After the boys were born….. forgetaboutit. It was two solid months before I left the house for something other than a doctors appointment. It was three months before I was able to get out for social/exercise interactions like walks with friends. At month 4, my husband and I packed up our twins and drove across country to visit grandparents and great grandparents (read: I sat in a car, on and off ,for 4 weeks not exercising and not really moving much at all). After our adventure, we packed up and moved to California and I was faced with unpacking a house and settling into a new life on top of caring for twins.
It has been a long time since consistent exercise was a part of my daily schedule. Lately though, it has been something I have been trying to add back into my life, partly to make sure I am healthy, partly so I can go back to feeling my best, and mostly to show my boys how important it is to be active and healthy.
While running recently (using the BOB Dualle to push my new running partners), I have started to realize how much my attitude about running has changed. In the past, there were times when I would consider runs of less than an hour not worth it. It would be hard to get me to consider my workout sufficient if I had not done cardio and abs and stretched and if I had lifted weights at least twice that week. In the past, I have been fastidious about how many minutes, miles, laps, rpm I did and would keep track of these things for fun. Now, my focus is completely different. My new goal is just to get out of the stinking house. I consider my run a complete sucess if I have left the house with two babies, a pair of shoes, and my house key.
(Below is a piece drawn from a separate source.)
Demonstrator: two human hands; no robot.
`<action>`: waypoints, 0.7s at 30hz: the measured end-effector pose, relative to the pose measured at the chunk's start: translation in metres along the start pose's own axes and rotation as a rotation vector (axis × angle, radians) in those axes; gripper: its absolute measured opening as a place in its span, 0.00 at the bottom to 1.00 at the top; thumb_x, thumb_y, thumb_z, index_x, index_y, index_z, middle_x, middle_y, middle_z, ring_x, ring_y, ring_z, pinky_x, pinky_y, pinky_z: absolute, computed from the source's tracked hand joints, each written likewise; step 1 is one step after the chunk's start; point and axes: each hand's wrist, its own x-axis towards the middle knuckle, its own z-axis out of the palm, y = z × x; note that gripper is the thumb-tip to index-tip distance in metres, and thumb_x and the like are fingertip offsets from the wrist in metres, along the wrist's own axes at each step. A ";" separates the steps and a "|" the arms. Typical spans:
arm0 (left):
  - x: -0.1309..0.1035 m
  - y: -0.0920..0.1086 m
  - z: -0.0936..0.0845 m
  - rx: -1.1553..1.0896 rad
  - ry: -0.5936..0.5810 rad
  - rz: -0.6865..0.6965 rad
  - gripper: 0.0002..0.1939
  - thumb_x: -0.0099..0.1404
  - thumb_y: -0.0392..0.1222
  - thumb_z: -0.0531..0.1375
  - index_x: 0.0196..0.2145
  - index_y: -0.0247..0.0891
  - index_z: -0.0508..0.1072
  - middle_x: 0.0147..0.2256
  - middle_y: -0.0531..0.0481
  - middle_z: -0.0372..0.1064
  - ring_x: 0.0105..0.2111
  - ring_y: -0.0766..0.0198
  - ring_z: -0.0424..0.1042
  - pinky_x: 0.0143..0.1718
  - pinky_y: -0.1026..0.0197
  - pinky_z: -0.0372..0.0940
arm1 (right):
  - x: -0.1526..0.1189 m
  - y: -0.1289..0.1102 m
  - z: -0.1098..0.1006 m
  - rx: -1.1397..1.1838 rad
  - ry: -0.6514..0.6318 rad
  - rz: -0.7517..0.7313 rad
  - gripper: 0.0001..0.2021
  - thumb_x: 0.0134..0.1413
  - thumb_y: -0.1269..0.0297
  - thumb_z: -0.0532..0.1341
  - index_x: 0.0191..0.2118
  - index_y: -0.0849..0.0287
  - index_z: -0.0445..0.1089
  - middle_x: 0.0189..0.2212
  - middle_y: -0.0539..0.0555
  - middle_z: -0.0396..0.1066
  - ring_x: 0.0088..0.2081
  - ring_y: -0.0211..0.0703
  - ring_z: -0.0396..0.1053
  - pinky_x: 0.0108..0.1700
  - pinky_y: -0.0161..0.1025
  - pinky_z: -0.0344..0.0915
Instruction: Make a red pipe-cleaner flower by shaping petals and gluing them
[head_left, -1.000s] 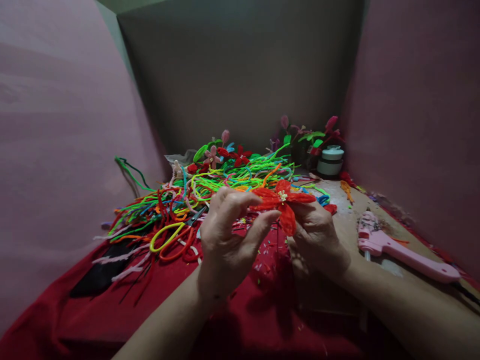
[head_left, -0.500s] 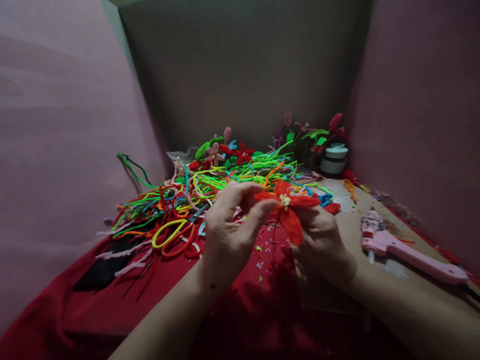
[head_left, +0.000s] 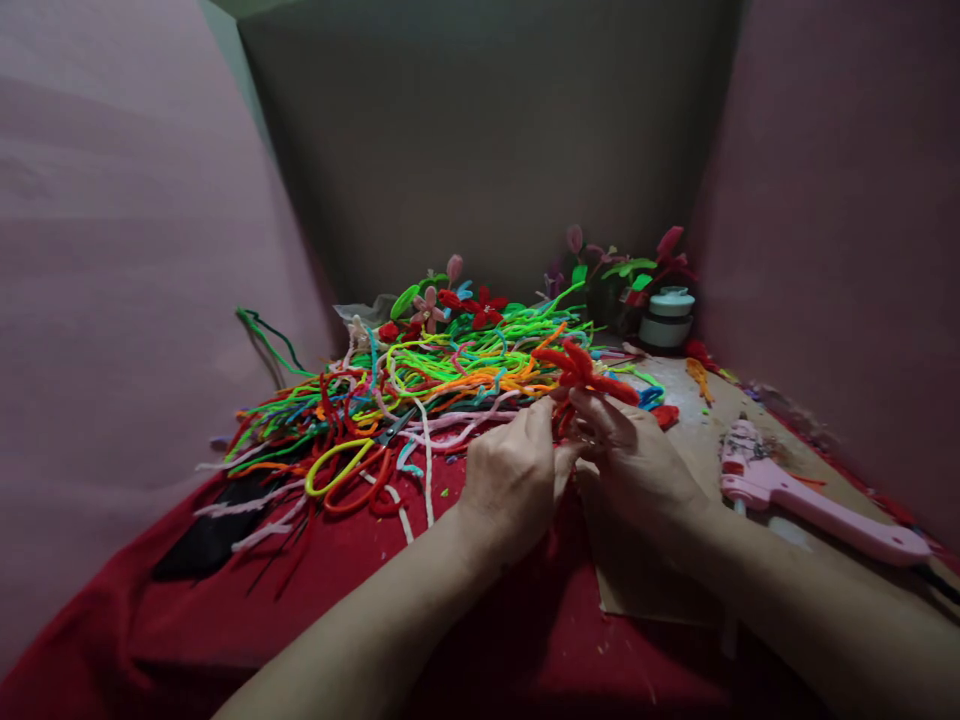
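Observation:
A red pipe-cleaner flower (head_left: 579, 372) stands upright above my fingertips, its petals spread and seen from the side. My right hand (head_left: 637, 455) pinches it just beneath the petals with thumb and fingers. Close against it, my left hand (head_left: 517, 460) is closed with its fingertips at the underside of the flower, where the stem would be; that part is mostly hidden by my fingers. Behind both hands lies a heap of coloured pipe cleaners (head_left: 480, 370). Scissors (head_left: 345, 470) with yellow and orange handles rest at the heap's front left.
A pink hot-glue gun (head_left: 817, 505) lies on a brown board (head_left: 652, 595) at the right. Finished flowers (head_left: 486, 308) and a lidded jar (head_left: 666, 318) stand at the back. A dark flat object (head_left: 206, 540) lies on the red cloth (head_left: 300, 640) at the left. Walls close in on both sides.
The flower has tipped from facing me to upright, seen side-on. My left hand has moved from its petals to underneath, lower and to the right, beside my right hand.

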 end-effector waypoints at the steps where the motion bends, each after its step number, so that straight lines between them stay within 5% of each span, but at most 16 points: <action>1: 0.000 -0.001 0.002 0.029 -0.023 -0.026 0.17 0.65 0.47 0.51 0.46 0.33 0.65 0.38 0.39 0.71 0.34 0.56 0.72 0.32 0.59 0.62 | -0.002 -0.002 0.001 -0.011 -0.001 -0.017 0.14 0.54 0.54 0.55 0.27 0.56 0.72 0.20 0.51 0.67 0.22 0.39 0.63 0.25 0.38 0.62; 6: 0.002 -0.004 0.008 -0.144 -0.051 -0.100 0.11 0.66 0.40 0.47 0.35 0.36 0.68 0.30 0.47 0.69 0.26 0.64 0.66 0.29 0.64 0.57 | -0.005 0.003 0.004 -0.004 0.013 -0.032 0.12 0.52 0.54 0.57 0.32 0.57 0.73 0.29 0.54 0.72 0.28 0.41 0.68 0.26 0.37 0.64; 10: 0.007 0.000 0.003 -0.684 -0.028 -0.238 0.09 0.64 0.37 0.51 0.29 0.37 0.69 0.26 0.53 0.65 0.26 0.69 0.63 0.30 0.67 0.57 | -0.001 0.010 0.004 0.035 -0.036 -0.003 0.15 0.53 0.52 0.56 0.35 0.57 0.73 0.34 0.56 0.73 0.33 0.43 0.69 0.28 0.38 0.66; 14: 0.013 0.003 -0.008 -1.180 -0.153 -0.492 0.09 0.60 0.44 0.57 0.28 0.35 0.69 0.17 0.59 0.53 0.16 0.75 0.50 0.18 0.70 0.49 | 0.002 0.010 0.003 0.129 -0.096 0.034 0.15 0.51 0.52 0.59 0.38 0.58 0.72 0.36 0.56 0.73 0.35 0.44 0.69 0.31 0.38 0.67; 21: 0.012 -0.010 -0.013 -1.581 -0.339 -0.551 0.12 0.60 0.46 0.57 0.27 0.36 0.64 0.16 0.61 0.49 0.12 0.78 0.42 0.13 0.72 0.41 | 0.003 0.009 0.002 0.167 -0.170 -0.009 0.10 0.54 0.58 0.58 0.28 0.58 0.70 0.23 0.48 0.66 0.27 0.35 0.62 0.32 0.35 0.62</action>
Additionally, (likely becuase I am so out of shape), I stop and smell the roses way more than I used to. There are a couple of scenic trails around my neighborhood, and sometime I even bring my camera and run WITH the camera and the two babies. When I see something interesting, I take a picture and I point it out to the boys.
Instead of listening to tunes, I sing to the boys, breathless and in short sentences but all in an effort to keep them happy and to keep us out there. If we are having a bad day, I don’t berate myself. I just dust off my dirty exercising cloths, re-wear my sports bra, and figure we can try again tomorrow.
Perhaps in the not too distant future I will start running for time again, heck maybe I will just start running for time alone. But for now, I am running to get back to feeling like my old self, to get the boys some fresh air, and to see what is going on outside our front door.
Are you trying to find the balance between taking care of yourself and taking care of your family? How do you do it?